Sometimes it's hard to write to this blog because I spend so much time trying to keep afloat, keep going, not think about it too much lest it overwhelm me...and sometimes there are just no words for it, just a feeling of sadness, emptiness, and loneliness, and everything else.

Or there'll be a crisis, like I had last week--well, not a crisis-crisis, just something I needed to vent about really a whole lot to someone I trusted implicitly. That list has gotten pretty damn short since Nelson died. He would have been my automatic go-to person. I would have told him, we would have agreed on what a travesty the thing I got upset about was, and I would have gotten it out of my system. I eventually found someone to confide in, but it wasn't the same. It just isn't the same. It's never the same anymore.

"Here and now/ Will we ever be again?/ For I have found/ All that shimmers in this world is sure to fade/ Away/ Again"

Tuesday, April 26, 2011

Good news! Summer internship! Yay!

I have neglected my poor blog, and you, dear readers. But there was a reason for it, and the reason was good. The reason was that I was BUSY. Really busy. Busier than I've been since Nelson died and I lost my job and all that other stuff went down. And I'd think of blogging, but I'd be too busy freaking out about my to-do list.

I did my taxes, which is good, because the government doesn't like it if you don't. Also: tax return. Me likey. But the bigger thing I did was finally send out my CPE (Clinical Pastoral Education) applications. Clinical Pastoral Education is hospital chaplaincy training. A week after sending the first one (the one which had no application fee), I got a call from [that hospital] CPE supervisor saying they were all full up for the summer, but she could save me a spot for the fall extended unit. I said that would be great! She also told me who else was still accepting applications in the area, so I sent the rest of my applications off that day. Before the week was out, I had heard from 2 of them saying they wanted me to interview. Also, I heard from the first hospital--she called and told me that a spot had opened up for the summer unit, would I like to come interview?

Long story short, I had three interviews--one on Monday, one on Friday, and the last one was the following Monday. The last interview was also the first place I had heard from. I ended up deciding on the place I interviewed with on Friday--since all three of them offered me places!

So, after telling the hospital I decided on (henceforth "Hospital") that I would be going with them, and sending them my deposit check, I had to fill out this online application. It took three days. That was the last week of Lent. (Holy Week is technically its own thing.) I hit "Send." It told me that my session had expired. I had no available brain cells left for it at that point, so after cursing at my computer and the internet a bit, I decided to give it a break.
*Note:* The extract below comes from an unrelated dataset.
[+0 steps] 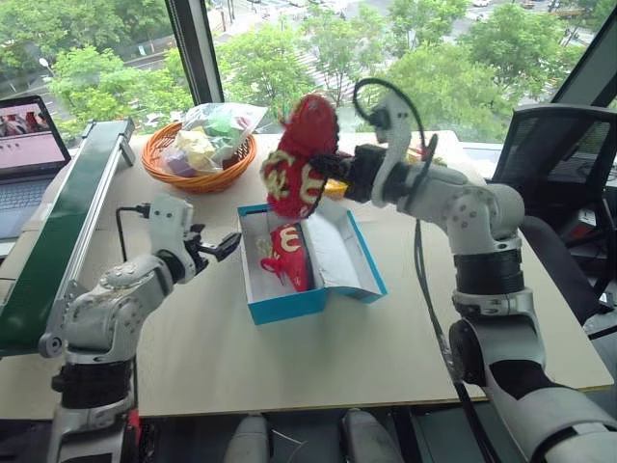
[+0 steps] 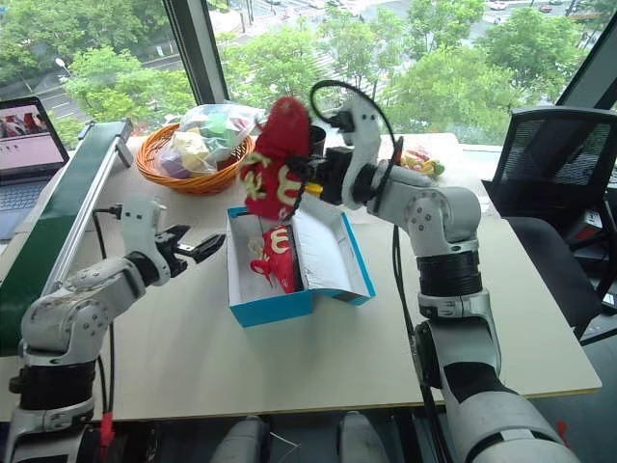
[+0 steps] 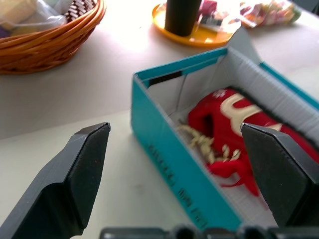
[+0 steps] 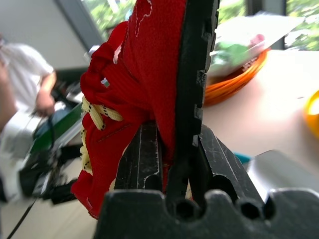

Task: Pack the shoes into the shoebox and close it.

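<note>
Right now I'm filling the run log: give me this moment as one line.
left gripper: open, beside shoebox | right gripper: shut on second shoe, above box | first shoe: in box | lid: open

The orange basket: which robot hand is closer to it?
Right. The right gripper, shut on a red shoe, hangs just beside the basket; the open left gripper sits lower, nearer the shoebox.

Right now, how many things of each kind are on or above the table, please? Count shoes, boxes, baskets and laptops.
Small soft red shoes: 2 (one in the box, one in the right gripper)
Turquoise cardboard shoebox: 1
Orange wicker basket: 1
Laptop: 1
Total: 5
</note>
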Robot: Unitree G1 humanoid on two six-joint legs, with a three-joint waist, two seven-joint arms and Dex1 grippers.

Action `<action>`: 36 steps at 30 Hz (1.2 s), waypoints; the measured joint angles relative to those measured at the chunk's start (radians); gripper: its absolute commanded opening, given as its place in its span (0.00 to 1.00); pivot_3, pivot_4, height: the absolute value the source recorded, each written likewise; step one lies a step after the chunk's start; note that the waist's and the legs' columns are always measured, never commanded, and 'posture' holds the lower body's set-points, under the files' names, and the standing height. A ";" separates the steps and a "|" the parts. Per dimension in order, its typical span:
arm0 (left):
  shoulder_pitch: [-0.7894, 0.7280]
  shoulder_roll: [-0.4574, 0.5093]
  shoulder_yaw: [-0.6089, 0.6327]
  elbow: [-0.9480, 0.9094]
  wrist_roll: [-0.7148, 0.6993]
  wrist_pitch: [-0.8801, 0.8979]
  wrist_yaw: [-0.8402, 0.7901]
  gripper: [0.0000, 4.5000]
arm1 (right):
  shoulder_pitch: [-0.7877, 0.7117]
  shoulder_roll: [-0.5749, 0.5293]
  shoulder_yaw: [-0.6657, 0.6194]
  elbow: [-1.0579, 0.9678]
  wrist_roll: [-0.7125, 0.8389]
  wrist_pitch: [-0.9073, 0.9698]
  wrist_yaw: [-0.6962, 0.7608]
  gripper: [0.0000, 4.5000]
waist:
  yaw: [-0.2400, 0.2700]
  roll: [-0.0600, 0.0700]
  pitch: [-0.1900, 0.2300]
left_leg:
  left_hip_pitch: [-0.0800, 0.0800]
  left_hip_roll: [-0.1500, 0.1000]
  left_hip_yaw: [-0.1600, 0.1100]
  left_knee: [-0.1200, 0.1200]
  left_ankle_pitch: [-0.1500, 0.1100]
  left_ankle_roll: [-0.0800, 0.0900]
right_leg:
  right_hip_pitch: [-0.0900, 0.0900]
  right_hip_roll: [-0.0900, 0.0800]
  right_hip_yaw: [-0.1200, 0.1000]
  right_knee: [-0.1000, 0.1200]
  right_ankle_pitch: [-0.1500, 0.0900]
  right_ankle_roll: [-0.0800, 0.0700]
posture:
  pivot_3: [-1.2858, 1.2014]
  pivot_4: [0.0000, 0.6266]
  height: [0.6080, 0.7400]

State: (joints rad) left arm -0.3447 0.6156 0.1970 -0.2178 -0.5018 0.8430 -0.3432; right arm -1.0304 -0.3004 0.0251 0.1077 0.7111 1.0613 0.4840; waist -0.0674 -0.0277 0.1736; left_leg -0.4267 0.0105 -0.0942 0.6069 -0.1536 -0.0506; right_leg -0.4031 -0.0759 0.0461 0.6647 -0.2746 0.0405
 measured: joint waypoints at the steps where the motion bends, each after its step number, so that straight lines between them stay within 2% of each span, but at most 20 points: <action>1: 0.013 0.014 0.004 0.000 0.008 -0.007 -0.011 1.00 | 0.008 0.000 0.026 -0.006 -0.001 0.017 0.020 0.08 | 0.001 0.000 0.000 | 0.000 0.000 0.000 0.000 0.000 0.000 | 0.000 0.000 0.000 0.000 0.000 0.000 | 0.52 0.24 1.00; 6: 0.098 0.054 0.042 -0.034 0.006 -0.022 -0.065 1.00 | 0.069 0.015 0.142 0.045 -0.075 -0.006 0.101 0.08 | 0.009 0.000 0.000 | 0.000 0.000 0.000 0.000 0.000 0.000 | 0.000 0.000 0.000 0.000 0.000 0.000 | 0.52 0.24 1.00; 12: 0.191 0.010 -0.008 -0.207 -0.052 -0.002 -0.110 1.00 | 0.066 0.053 0.197 0.294 -0.208 -0.149 0.184 0.08 | 0.019 0.000 0.000 | 0.000 0.001 0.001 0.000 0.000 0.000 | 0.000 0.000 0.000 0.000 0.000 0.000 | 0.52 0.24 1.00; 15: 0.195 -0.047 -0.015 -0.229 -0.057 0.028 -0.069 1.00 | 0.062 0.085 0.223 0.388 -0.278 -0.235 0.235 0.08 | 0.019 0.000 0.000 | 0.000 0.002 0.001 0.000 0.000 0.000 | 0.000 0.001 0.000 0.000 0.000 0.000 | 0.52 0.24 1.00; 21: 0.203 -0.053 -0.014 -0.260 -0.056 0.058 -0.036 1.00 | 0.020 0.097 0.324 0.495 -0.421 -0.374 0.347 0.08 | 0.019 0.000 0.000 | 0.003 0.002 0.001 0.000 0.000 0.000 | 0.002 0.001 0.000 0.000 0.000 0.000 | 0.52 0.24 1.00; 23: 0.218 -0.053 -0.014 -0.261 -0.051 0.059 -0.027 1.00 | 0.007 0.097 0.364 0.514 -0.468 -0.418 0.392 0.30 | 0.020 0.000 0.000 | 0.004 0.002 0.001 0.000 0.000 0.000 | 0.002 0.001 0.000 0.000 0.000 0.000 | 0.52 0.24 1.00; 24: 0.226 -0.054 -0.014 -0.261 -0.050 0.059 -0.022 1.00 | -0.001 0.098 0.376 0.526 -0.488 -0.438 0.403 0.31 | 0.020 0.000 0.000 | 0.004 0.002 0.001 0.000 0.000 0.000 | 0.003 0.001 0.000 0.000 0.000 0.000 | 0.52 0.24 1.00; 26: 0.229 -0.058 -0.015 -0.261 -0.049 0.059 -0.017 1.00 | -0.019 0.107 0.387 0.576 -0.538 -0.482 0.405 0.49 | 0.022 0.000 0.000 | 0.005 0.002 0.001 0.000 0.000 0.000 | 0.004 0.001 0.000 0.000 0.000 0.000 | 0.52 0.24 1.00; 28: 0.228 -0.063 -0.018 -0.262 -0.049 0.059 -0.010 1.00 | -0.029 0.129 0.386 0.612 -0.569 -0.519 0.398 0.61 | 0.022 0.000 0.000 | 0.007 0.002 0.001 0.000 0.000 0.000 | 0.007 0.001 0.000 -0.001 0.000 0.000 | 0.52 0.24 1.00; 29: 0.228 -0.066 -0.022 -0.262 -0.049 0.059 -0.009 1.00 | -0.032 0.135 0.384 0.622 -0.578 -0.531 0.395 0.71 | 0.022 0.000 0.000 | 0.009 0.002 0.001 0.000 0.000 -0.001 | 0.009 0.001 0.000 -0.001 0.000 0.000 | 0.52 0.24 1.00; 33: 0.222 -0.072 -0.041 -0.263 -0.049 0.059 -0.005 1.00 | -0.033 0.149 0.353 0.634 -0.592 -0.538 0.384 1.00 | 0.020 0.000 0.000 | 0.015 0.003 0.001 -0.001 0.000 -0.001 | 0.014 0.002 0.000 -0.001 0.000 -0.001 | 0.52 0.24 1.00; 36: 0.199 -0.072 -0.059 -0.262 -0.049 0.059 -0.011 1.00 | -0.034 0.138 0.292 0.573 -0.578 -0.482 0.351 1.00 | 0.022 0.000 0.000 | 0.012 0.003 0.001 -0.001 0.000 -0.001 | 0.011 0.002 0.000 -0.001 0.000 -0.001 | 0.52 0.24 1.00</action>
State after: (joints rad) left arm -0.1455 0.5440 0.1375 -0.4802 -0.5510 0.9017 -0.3543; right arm -1.0643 -0.1622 0.3175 0.6806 0.1330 0.5790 0.8354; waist -0.0456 -0.0274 0.1739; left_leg -0.4148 0.0131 -0.0933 0.6061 -0.1539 -0.0513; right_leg -0.3916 -0.0737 0.0456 0.6634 -0.2749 0.0396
The next day was Lazarus Saturday. I had choir practice, Divine Liturgy, then choir practice again. Then I ran to my other church (the church where I have my grief support group) to try to help out with the Pascha bread baking. Only by the time me and my friend got there (I brought my friend, who needs some kind of internet nickname for blogging purposes...suggestions welcome), all the bread had been baked, but I could still help with the glazing and the sugaring. The bread gets glazed, sugared, then popped back in the oven for a minute or two. Bulgarian Pascha Bread...it's heavenly. Anyhoo, then I had confession, and I was going to try to talk to Father about something, but he had no time that day (go figure--everybody and their uncle had confession that day, I think). But somebody was having a pysanky workshop. Pysanky are Russian/Ukrainian decorated Easter eggs--you use a stylus and hot beeswax to make the designs. I've always wanted to learn how it was done. So I finally got my chance! :) Then it was time for vespers--well, actually, it was vigil, since it was the eve of Palm Sunday. I went up and sang, which was probably imprudent, since I'd sung so much that morning, and my voice had gotten froggy. After the service I got some palms and pussy willows to take home (pussy willows are a Russian/Eastern European tradition for Palm Sunday, since there are no palms that far north).

I will spare you a detailed description of Holy Week, which was last week. Suffice it to say: there was church. There was lots and lots of church. Churchy goodness. I do like church. I sang a great deal. I'm out of singing-every-day condition these days, but I had a great time. By the end of the Pascha (Easter) service, which ended around 2:30 am (or was it 3? who's counting at that point? not me!), my voice was croaking.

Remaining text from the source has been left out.